Per difendere un’azienda da fake news e campagne denigratorie, è quindi importante coinvolgere i propri Collaboratori, per renderli i primi convinti diffusori di immagine e di reputazione.
Secondo Snopes, sito web specializzato nel confutare la fake news, in una recente lista delle 50 notizie false più popolari, 12 riguardavano aziende.
Facebook si è alleato con fact checkers come Snopes per contrassegnare le fake news. Se una notizia viene accertata come falsa, viene etichettata come disputed abbassandone/azzerandone pubblicamente il valore nel ranking della credibilità.

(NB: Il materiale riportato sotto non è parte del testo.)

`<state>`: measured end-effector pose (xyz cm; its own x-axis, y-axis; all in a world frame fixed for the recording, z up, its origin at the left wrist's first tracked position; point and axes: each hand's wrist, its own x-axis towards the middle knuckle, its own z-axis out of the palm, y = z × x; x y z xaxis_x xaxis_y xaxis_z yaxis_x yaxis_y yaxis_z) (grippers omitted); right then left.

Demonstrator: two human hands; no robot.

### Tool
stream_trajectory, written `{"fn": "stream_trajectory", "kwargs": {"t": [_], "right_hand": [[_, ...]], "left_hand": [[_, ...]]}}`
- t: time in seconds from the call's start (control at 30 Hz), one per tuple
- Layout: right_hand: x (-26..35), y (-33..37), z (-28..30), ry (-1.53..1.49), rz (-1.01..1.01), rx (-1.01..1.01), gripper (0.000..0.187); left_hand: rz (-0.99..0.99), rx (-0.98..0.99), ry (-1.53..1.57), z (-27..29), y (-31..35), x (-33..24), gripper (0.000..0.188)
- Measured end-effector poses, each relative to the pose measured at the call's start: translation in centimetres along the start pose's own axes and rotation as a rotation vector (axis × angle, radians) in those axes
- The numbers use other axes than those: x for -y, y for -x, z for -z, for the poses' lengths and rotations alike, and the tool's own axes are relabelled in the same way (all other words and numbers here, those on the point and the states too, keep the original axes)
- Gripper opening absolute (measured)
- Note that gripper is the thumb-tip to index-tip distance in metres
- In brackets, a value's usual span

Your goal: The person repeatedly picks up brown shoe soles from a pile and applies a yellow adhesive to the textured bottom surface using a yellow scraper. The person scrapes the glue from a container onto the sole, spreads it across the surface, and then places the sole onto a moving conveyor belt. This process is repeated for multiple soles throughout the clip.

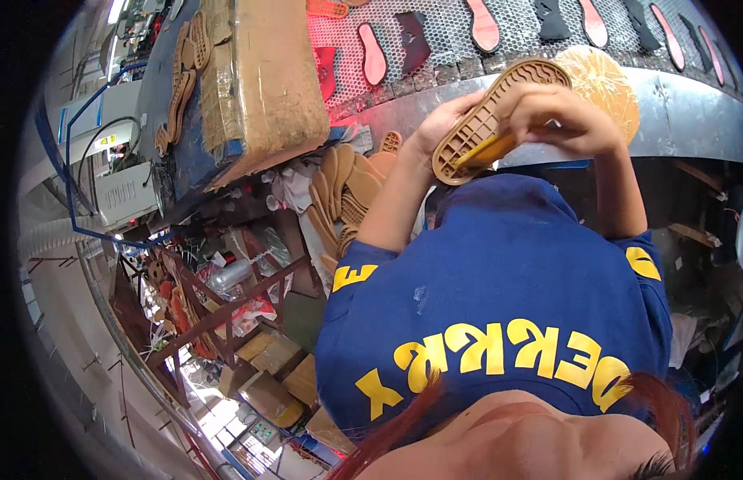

La giusta conseguenza negativa può essere l’estromissione dal mercato della pubblicità di siti noti per essere divulgatori di falsità.
Un importante antidoto in grado di contrastare questa tendenza è la fiducia, quella da riconquistare, da ricostruire e da alimentare ogni giorno grazie a chi in prima persona lavora o è a contatto coi soggetti colpiti dalla disinformazione e che con la propria testimonianza può provare a raccontare una storia diversa ed obiettiva, magari dai toni meno sensazionalistici ma più aderenti alla realtà.
Per concludere, dobbiamo tutti dare il nostro contributo a favore dell’informazione sostenibile garantendo il pieno accesso a corrette fonti di informazione, agevolando la formazione di un’opinione pubblica dotata di strumenti culturali necessari per distinguere una notizia falsa da una proveniente da fonte attendibile.
In un Paese come l’Italia, che è al 26° posto nella graduatoria dei 27 Paesi UE in fatto di istruzione scolastica e dove il 30% della popolazione adulta é funzionalmente analfabeta, il baluardo dell’informazione sostenibile è la priorità assoluta.